Casey Fien and Spin Rates
Not that long ago, I had a post about some early contenders for the bullpen pile after the M’s acquired Dean Kiekhefer in a waiver claim. With his low 3/4 delivery and the resultant horizontal movement, he looked a bit like fellow new-Mariner, Ryan Weber. Two things are clear at this point, some 13-14 months into the Jerry Dipoto tenure: first, the man cannot stop acquiring relievers, and second, when he does, he seems to like to acquire two or three guys with the same approach/skills.
I thought back to that “buy in bulk” strategy when looking into new Mariner Casey Fien. John Trupin has a handy overview of Fien over at Lookout Landing. The short version is that he was once a perfectly, er, fine member of the Twins bullpen, who was absolutely destroyed by the home run ball last year. His career walk rate is under 5% too, so at first glance, this looked a bit like acquiring another Evan Scribner. Solid K-BB%, horrific HR/9 buy-low guys who can appear to improve a ton thanks to some regression in their HR/FB rates. Scribner gave up an astonishing 14 HRs in 60 IP for Oakland in 2015, which is why he was available for a low-level prospect despite posting one of the best K-BB% marks in all of baseball. Well, Fien gave up 13 HRs last year in just 39 1/3 IP, good for a vertiginous HR/9 of 2.97. That’ll get you waived, and indeed, Minnesota waived him last year. He caught on with the Dodgers, but didn’t fare any better, so he’ll cost the M’s $1.1 million if he sticks on the MLB roster.
The more you look at how he pitches, though, the less like Scribner he looks. Scribner has a fairly high-spin fastball, at 2,286 RPMs and a 91mph velocity. Fien actually blows Scribner out of the water in this measure, with a high-spin, 2,501 RPM fastball at 93.9mph. To borrow a concept from Kyle Boddy, who likes to use the ratio of RPM to MPH, Fien still gets more spin per MPH than Scribner, and more still than the MLB league average ratio for four-seam fastballs.* Looking at each pitcher’s curve, the picture’s reversed. Scribner has elite curveball spin (well over 2,800 RPM, compared to a league avrerage of 2,471), which I’m sure was something that attracted the attention of the M’s analytical staff. Fien’s comes in at 2,620, so higher than league average, but far short of Scribner’s. But look at pitch movement, and they look completely different: Evan Scribner’s fastball has a lot of effective spin, meaning the spin is producing movement (in this case, rise). Fien’s four-seam rises a tiny bit more than average, but it’s nothing to write home about. Fien’s second pitch, a pitch he goes to about *40% of the time* is his cutter, which again has remarkably high spin rates (2,500+ RPMs) and not much in the way of actual movement. Does this sound familiar?

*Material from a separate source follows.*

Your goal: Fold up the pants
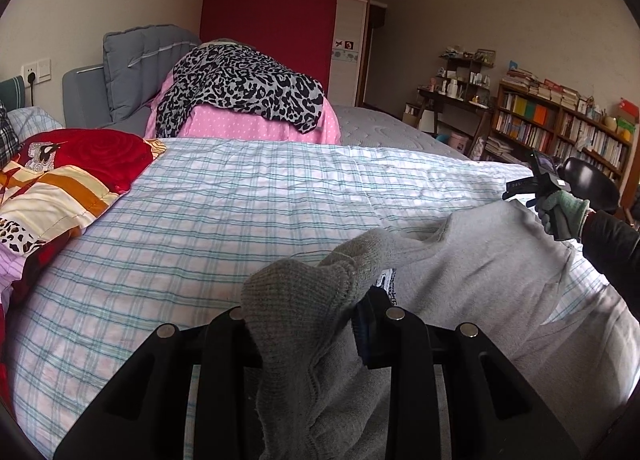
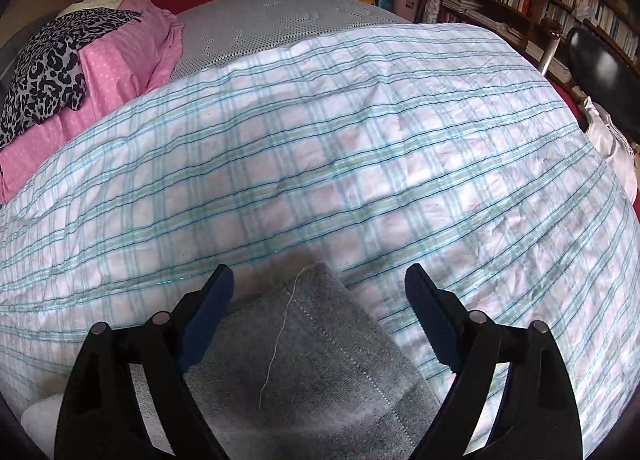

This high-spin, meh-movement repertoire was something I spent far too long discussing in the context of Rob Whalen, another new Mariner. Fien’s cutter looks a bit like Whalen’s odd fastball. Both come in around 90mph, have ~0 horizontal movement, and less-than-normal-fastball amounts of vertical rise. As cutters produce, *on average*, worse contact, a team might want to look at high-spin pitchers who, for whatever reason, don’t get much transverse (movement-causing) spin on the ball. That’s the theory, anyway. On the field, Fien’s cutter got obliterated last year, with batters slugging .649 on it. Even looking at his career as a whole, they’re slugging .452, which is pretty high for a reliever who’s spent his career in the low-scoring 2010’s. That said, it may help disguise his flat four-seamer, which has been pretty effective for him, 2016 aside. If the M’s think he was tipping his pitches or have some other tweak in mind, he’d be a perfectly serviceable middle-relief guy, though it’s worth noting that the M’s bullpen’s already pretty full. In any event, while Fien is definitely not a clone of Rob Whalen, there are some surface similarities that make me wonder if they’re traits that the M’s are actively searching for.
I’d love to know more about how teams value gyro spin, and why it might be useful. In the public analytical space, we tend to focus on movement, and for some very good reasons: high-spin, high-movement curves really do seem to be “better.” But I’m not at all convinced that gyro spin is bad in a *slider.* A high-spin, low movement fastball might also provide some sort of advantage, either by producing weaker contact or by confusing hitters whose swing paths essentially build in the horizontal movement that nearly all fastballs have. Spin efficiency, the ratio of transverse to total spin, is useful in some contexts, but less so in others. Why is that, and how might a pitcher’s arsenal – or pitch sequencing – take advantage of it?
* Boddy calls this ratio “Bauer Units.” The league average for four-seamers was 24.3 last year. Scribner’s fastball ranked at 25.3, while Fien was up at 26.6. Using his league indexed BU+ measure, Fien comes in at 109.